I'll try to look deeper into the code implementing Add(). It has many branching depending on delta's sign. I suspect one of them results in disabling the panic in case of negative delta. But I need to check this deeper.

[ziggie1984]

@ziggie1984 If Done() and Wait() parallel calls result in a panic, this is a bug in Go, because this is allowed according to the documentation.

the docs says clearly when the counter is greater than zero and I was exactly refering to the case where we call Wait() concurrently when the last goroutine called the Done() method.
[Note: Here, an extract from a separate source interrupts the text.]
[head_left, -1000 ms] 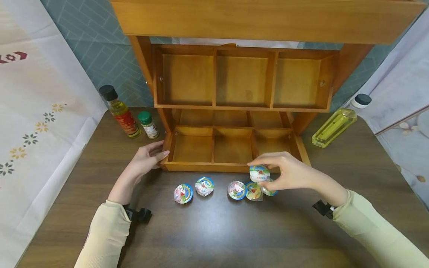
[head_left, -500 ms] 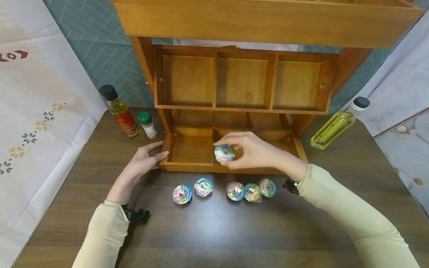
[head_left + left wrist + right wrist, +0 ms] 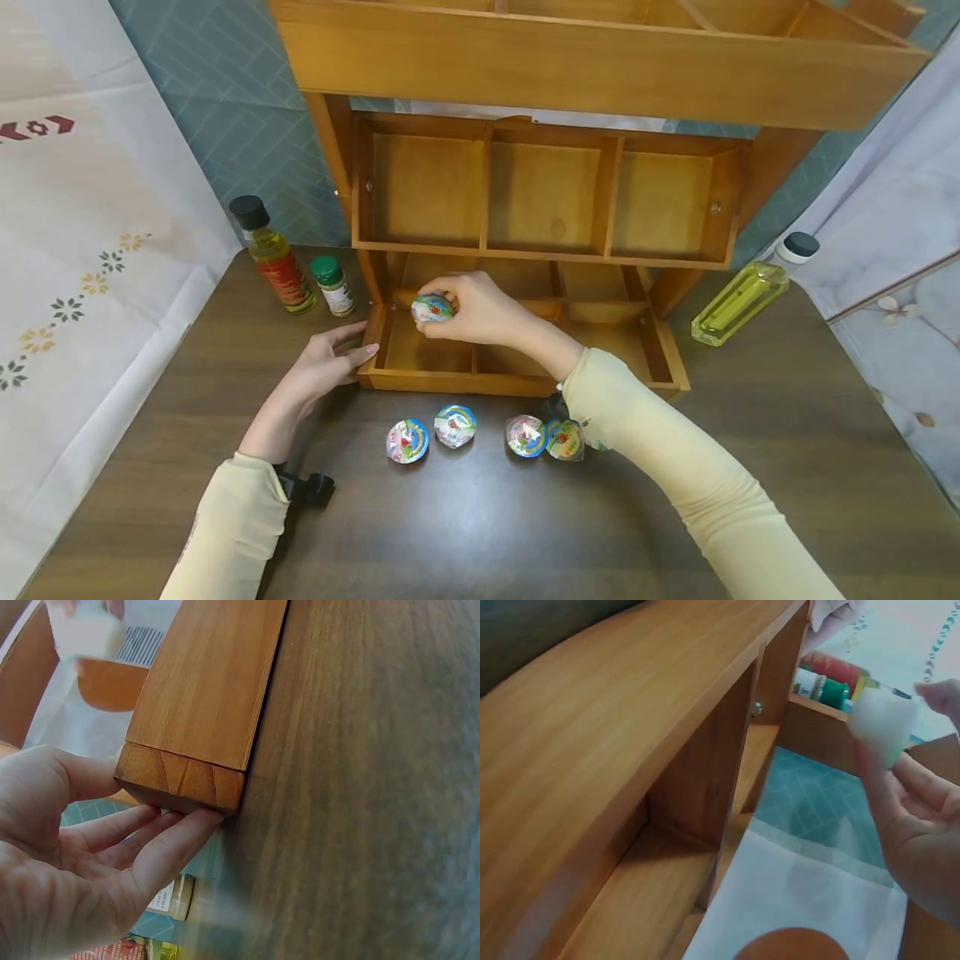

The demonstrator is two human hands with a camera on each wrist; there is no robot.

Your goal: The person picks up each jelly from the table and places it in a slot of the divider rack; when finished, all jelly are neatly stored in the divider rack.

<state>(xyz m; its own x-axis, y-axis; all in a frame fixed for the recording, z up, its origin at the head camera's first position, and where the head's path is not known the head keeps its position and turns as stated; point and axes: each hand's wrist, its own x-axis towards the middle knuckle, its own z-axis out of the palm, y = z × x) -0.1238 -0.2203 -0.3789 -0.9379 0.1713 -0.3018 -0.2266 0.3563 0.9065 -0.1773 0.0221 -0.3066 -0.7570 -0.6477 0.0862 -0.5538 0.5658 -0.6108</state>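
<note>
A small jelly cup (image 3: 432, 307) with a printed foil lid is pinched between the thumb and fingers of my right hand (image 3: 480, 310), above the left compartment of the lowest wooden tray (image 3: 442, 381). From the right wrist, the cup (image 3: 885, 721) looks white and rounded. My left hand (image 3: 324, 360) holds the front left corner of that tray, thumb over the top edge and fingers against the outer side; the left wrist view shows this wooden corner (image 3: 184, 776) closely. Several more jelly cups lie on the table, among them a pink one (image 3: 407, 441); one is mostly hidden by my right sleeve.
The wooden rack rises in tiers, with a tilted middle tray (image 3: 543, 196) and an upper tray (image 3: 600, 71). An oil bottle (image 3: 281, 271) and green-capped jar (image 3: 333, 286) stand left. Another oil bottle (image 3: 738, 304) stands right.
My right hand has carried the jelly cup up and leftwards, from the front right of the tray to over its left compartment. My left hand has stayed at the corner.
</note>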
Because then we run into t he issue that this done method will never be notified. I analysed the waitgroup and I am really convinced that this would trigger the above linked panic. But this panic seems to be more unlikely if even the race detector cannot trigger it.

[starius]

@ziggie1984 I think that "when the counter is greater than zero" part applies only to "calls with a positive delta", not to "Calls with a negative delta" part in that sentence.

If counter=0, this means Add(-1) has already been applied. Doesn't this mean, that Add(-1) precedes Wait() in this case?

Because then we run into t he issue that this done method will never be notified.

Can you elaborate on this, please? If Wait() sees counter=0, it doesn't need to be notified, because it return immediately in that case.

While writing the response, I made a small table version of how I understand the rules of using Add():

delta	counter = 0	counter > 0
positive	before a Wait	at any time
negative	not allowed	at any time

Add(-1) is not allowed when counter=0, because then the counter would become negative.

[starius]

@ziggie1984 Also check example of WaitGroup, please.
https://pkg.go.dev/sync#example-WaitGroup

They call wg.Done() from a goroutine and it can run at the same time with Wait(). If this is not allowed, then the example is wrong and it is a bug in Go.

[ziggie1984]

Ahh ok right I was a bit mislead by this here:

if wg.state.CompareAndSwap(state, state+1) { so now I completely agree Done() can be called without the Lock held, thank you for the infos.

[ProofOfKeags]

After discussing with @ziggie1984 this morning I think this is correct.